Ce sont des attitudes qui nourrissent le populisme, la division et les rancœurs, nous faisant perdre de vue le caractère salutaire de l’assainissement des mœurs publiques. La généralisation des accusations fallacieuses fait perdre de vue la présomption d’innocence dont bénéficient tous ceux qui sont impliqués dans les affaires actuelles. Le chantier de l’assainissement de nos mœurs en matière de gestion publique nécessite l’ouvertes d’audits supplémentaires dans d’autres secteurs. Le coût exorbitant de l’autoroute Yaoundé-Nsimalen, le projet d’eau potable de la Sanaga, la première tranche de l’autoroute Yaoundé-Douala etc… Autant de projets qui réservent de grandes surprises. Le « Covidgate » rappelle le scandale du « Watergate » aux Etats-Unis dans les années 1970, élément déclencheur de la démission du président Nixon. Dans le cas du Covidgate, il n’y a rien de surprenant. Il était prévu dès le départ que les fonds alloués seront audités. Et pourtant, aucune responsabilité n’a été établie jusqu’ici et ce malgré le pugilat et le spectacle affligeant auquel se livrent une partie de la presse à charge et l’autre partie s’étant autoproclamée avocat. Dans cette affaire, nous avons allègrement atteint à travers la presse les sommets vertigineux de la manipulation et les abysses de la méconnaissance du rôle de la justice. Tout ceci est lamentable et consternant. Les tentatives ayant pour but d’altérer notre capacité de discernement dans le « Covidgate » sont légion, la finalité ultime étant de faire prendre position à une opinion victime de la désinformation et d’autres aprioris. Toutefois, une certitude demeure : si des fonds destinés à combattre la Covid-19 ont été détournés dans une gouvernance désastreuse par des hauts responsables publics, la justice dans son indépendance doit agir avec fermeté.
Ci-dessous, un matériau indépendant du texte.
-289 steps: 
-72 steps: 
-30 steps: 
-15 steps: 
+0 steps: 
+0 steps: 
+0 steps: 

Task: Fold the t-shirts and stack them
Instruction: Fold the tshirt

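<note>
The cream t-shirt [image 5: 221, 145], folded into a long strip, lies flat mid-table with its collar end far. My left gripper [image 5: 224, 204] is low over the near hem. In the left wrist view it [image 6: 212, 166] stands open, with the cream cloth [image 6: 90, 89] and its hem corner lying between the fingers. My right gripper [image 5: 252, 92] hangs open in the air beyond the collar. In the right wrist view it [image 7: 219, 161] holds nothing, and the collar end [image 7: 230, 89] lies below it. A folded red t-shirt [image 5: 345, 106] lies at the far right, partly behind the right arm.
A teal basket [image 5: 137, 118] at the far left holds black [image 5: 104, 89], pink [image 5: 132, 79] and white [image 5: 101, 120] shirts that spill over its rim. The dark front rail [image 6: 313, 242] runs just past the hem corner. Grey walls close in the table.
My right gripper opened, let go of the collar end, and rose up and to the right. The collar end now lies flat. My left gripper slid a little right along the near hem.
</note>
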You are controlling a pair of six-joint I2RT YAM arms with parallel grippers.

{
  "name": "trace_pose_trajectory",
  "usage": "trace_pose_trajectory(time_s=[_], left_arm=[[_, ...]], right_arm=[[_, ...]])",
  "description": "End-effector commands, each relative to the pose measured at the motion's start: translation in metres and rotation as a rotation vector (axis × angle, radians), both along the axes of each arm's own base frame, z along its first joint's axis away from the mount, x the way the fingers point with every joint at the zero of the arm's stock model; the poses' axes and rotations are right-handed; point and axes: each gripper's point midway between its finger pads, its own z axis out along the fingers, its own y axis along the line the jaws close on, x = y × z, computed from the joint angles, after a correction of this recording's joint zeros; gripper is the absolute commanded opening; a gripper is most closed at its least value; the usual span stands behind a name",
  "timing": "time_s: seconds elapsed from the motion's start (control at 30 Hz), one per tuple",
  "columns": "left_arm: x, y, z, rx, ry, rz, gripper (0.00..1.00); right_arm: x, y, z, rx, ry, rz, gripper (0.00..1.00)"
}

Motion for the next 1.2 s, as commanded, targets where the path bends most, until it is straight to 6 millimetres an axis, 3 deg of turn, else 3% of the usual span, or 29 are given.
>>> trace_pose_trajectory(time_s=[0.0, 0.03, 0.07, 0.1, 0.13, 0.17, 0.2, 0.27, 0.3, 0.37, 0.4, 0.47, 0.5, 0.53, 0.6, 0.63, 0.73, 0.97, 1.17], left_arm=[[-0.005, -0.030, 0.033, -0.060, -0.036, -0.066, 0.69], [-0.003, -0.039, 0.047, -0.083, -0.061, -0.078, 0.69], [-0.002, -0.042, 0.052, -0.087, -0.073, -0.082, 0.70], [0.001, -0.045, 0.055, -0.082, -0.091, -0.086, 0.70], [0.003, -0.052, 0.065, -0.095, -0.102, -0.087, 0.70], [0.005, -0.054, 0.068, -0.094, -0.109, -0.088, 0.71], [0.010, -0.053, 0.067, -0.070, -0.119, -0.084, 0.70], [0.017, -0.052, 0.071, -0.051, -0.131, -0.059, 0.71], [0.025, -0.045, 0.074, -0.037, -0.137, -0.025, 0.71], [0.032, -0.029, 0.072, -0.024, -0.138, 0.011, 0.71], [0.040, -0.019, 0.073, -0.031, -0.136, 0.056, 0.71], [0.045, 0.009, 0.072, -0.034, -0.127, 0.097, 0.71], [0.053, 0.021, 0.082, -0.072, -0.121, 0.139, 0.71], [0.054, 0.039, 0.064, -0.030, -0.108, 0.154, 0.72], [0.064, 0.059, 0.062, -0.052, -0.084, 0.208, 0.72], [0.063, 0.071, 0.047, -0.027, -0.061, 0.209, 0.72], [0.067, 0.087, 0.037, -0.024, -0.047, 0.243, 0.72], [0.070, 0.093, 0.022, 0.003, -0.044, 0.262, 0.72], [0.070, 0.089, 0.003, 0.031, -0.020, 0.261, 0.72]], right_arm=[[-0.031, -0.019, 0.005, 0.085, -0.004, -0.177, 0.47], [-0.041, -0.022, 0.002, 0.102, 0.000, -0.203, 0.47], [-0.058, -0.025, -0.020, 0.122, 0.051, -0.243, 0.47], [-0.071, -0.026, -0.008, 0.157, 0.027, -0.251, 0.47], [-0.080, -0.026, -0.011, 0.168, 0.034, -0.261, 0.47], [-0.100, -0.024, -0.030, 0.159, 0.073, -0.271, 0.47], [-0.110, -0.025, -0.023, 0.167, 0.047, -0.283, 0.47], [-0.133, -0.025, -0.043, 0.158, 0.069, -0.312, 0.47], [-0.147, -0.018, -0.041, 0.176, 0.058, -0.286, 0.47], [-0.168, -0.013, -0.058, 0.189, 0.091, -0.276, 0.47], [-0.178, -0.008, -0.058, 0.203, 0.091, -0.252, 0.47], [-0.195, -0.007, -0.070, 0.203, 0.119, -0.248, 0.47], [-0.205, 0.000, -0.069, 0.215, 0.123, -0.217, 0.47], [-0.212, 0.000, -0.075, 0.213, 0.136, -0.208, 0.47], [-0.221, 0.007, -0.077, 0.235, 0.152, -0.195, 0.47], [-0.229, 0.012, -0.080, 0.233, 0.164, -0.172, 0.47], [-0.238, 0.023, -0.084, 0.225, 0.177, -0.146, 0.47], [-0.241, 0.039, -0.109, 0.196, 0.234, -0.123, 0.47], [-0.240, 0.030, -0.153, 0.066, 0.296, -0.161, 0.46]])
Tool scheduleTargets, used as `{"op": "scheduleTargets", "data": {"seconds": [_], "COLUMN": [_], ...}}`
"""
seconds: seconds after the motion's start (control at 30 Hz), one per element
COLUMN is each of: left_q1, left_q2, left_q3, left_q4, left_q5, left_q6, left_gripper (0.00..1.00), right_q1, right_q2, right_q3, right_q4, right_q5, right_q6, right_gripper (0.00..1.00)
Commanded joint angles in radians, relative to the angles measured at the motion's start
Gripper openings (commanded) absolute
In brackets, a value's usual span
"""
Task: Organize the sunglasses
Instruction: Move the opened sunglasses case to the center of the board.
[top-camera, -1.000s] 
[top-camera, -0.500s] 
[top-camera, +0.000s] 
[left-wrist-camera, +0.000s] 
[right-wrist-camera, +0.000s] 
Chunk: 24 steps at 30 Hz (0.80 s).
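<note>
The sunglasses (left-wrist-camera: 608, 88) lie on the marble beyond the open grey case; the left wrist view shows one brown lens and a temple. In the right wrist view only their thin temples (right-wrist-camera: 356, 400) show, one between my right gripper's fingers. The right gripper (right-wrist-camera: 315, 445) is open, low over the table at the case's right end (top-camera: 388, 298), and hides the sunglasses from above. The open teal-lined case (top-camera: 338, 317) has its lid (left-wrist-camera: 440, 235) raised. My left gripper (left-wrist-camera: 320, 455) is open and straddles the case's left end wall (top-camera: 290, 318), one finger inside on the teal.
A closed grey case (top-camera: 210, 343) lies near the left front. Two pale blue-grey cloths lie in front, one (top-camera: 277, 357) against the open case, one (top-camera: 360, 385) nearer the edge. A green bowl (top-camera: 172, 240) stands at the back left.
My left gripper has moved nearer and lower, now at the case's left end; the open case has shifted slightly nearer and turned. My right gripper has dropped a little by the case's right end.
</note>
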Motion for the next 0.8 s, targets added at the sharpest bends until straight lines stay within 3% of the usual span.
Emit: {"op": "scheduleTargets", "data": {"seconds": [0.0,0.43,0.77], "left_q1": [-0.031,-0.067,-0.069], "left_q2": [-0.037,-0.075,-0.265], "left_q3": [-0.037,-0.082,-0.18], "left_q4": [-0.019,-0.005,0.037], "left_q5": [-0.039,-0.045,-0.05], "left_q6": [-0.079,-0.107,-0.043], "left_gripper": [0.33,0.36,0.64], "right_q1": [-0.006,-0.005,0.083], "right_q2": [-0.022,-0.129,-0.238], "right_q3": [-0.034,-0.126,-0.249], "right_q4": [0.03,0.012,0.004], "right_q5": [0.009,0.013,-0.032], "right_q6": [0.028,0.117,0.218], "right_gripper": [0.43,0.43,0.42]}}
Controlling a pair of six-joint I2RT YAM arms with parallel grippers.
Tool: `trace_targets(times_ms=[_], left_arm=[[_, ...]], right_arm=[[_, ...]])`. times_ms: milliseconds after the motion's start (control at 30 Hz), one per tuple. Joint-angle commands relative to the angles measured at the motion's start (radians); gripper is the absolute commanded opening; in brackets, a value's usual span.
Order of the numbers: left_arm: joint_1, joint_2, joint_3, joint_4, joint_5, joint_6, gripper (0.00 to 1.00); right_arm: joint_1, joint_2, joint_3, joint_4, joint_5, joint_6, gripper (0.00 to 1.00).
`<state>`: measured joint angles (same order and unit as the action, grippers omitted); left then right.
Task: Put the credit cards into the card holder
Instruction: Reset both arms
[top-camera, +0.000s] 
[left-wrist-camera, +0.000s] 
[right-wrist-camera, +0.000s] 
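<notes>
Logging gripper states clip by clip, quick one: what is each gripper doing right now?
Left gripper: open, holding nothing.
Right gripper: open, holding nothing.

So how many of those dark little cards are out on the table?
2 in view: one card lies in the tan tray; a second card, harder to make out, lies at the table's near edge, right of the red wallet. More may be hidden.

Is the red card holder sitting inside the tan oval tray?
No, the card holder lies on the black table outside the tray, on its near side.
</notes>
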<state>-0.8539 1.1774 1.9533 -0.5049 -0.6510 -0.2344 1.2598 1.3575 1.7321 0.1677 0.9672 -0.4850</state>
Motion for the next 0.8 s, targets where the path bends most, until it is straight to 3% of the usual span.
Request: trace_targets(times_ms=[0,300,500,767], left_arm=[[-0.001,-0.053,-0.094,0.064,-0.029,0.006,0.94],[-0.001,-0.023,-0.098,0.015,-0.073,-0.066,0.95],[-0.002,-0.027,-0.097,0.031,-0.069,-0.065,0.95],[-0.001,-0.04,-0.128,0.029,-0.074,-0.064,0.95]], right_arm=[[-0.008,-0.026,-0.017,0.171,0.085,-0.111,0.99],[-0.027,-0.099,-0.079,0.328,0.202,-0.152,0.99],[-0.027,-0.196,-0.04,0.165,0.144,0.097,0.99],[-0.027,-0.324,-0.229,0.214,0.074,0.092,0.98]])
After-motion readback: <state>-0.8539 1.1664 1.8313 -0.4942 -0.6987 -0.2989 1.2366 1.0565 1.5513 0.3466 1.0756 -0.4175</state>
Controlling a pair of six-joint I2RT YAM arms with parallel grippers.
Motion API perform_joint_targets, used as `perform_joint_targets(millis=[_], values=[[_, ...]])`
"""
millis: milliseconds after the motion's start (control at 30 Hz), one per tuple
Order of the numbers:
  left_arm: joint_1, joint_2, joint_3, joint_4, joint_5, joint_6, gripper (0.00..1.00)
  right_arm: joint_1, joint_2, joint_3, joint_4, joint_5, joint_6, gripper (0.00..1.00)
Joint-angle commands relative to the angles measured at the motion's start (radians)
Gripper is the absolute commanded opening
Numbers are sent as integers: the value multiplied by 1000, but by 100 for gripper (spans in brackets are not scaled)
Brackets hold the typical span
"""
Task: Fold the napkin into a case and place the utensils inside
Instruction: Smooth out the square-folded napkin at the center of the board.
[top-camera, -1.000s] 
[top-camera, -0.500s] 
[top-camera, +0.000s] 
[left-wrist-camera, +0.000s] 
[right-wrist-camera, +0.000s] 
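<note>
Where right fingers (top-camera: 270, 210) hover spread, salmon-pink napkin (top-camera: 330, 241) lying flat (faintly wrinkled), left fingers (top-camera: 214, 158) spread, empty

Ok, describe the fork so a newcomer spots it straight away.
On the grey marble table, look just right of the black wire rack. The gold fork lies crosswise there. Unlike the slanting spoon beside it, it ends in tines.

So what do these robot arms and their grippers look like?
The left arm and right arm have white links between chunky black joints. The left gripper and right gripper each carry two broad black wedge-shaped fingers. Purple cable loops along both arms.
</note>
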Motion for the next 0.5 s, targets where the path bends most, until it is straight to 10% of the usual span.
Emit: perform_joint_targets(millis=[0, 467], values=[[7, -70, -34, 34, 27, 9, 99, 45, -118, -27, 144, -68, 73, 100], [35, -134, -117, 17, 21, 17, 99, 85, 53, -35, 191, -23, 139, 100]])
Les infractions pénales éventuelles sont particulièrement graves car dans le « Covidgate », il s’agit de la vie de millions de Camerounais qui a été mise en danger. Les responsables publics et les sociétés privées qui ont signé des contrats devront apporter des éclairages sur cette affaire qui reste pour le moins opaque. Cela s’appelle la transparence. Nul besoin n’est de chercher d’autres mots. Il s’agit de l’argent public. L’enrichissement illicite de certains agents publics et privés, s’il est établi et prouvé dans le cadre du « Covidgate », est tout simplement criminel.
Vous êtes un homme politique ; vous portez un regard plutôt sévère sur le travail des médias ? Qu’attendez-vous au juste de cette corporation pour paraître plus responsable ?
En attirant l’attention de l’opinion, les médias sont dans leur rôle. Ils doivent l’assumer de manière ambitieuse et favoriser l’émergence d’un sentiment national sur l’intérêt général et la protection des biens communs. La recherche de l’intégrité est le fil rouge qui doit guider l’action des médias. Après les enquêtes, la volonté politique de prendre des mesures contre les responsables publics et privés coupables de détournement de deniers publics, est une exigence pour notre démocratie et gage de crédibilité pour notre bonne gouvernance. Dans un contexte saturé de rivalités dans les perspectives d’une alternance au sommet de l’Etat, les petits commandos dans les médias formés par les uns et les autres peuvent être contre-productifs. Le spectacle auquel nous assistons nous rappelle les mots du poète René CHAR : « Impose ta chance, serre ton bonheur, va vers ton risque ». Néanmoins, toutes les élites qui n’ont cessé de se déchirer pour conquérir le pouvoir doivent sortir de l’amalgame du procès d’intention et de la chasse aux sorcières, et se consacrer au vrai débat : celui des questions qui engagent l’avenir et notre destin collectif.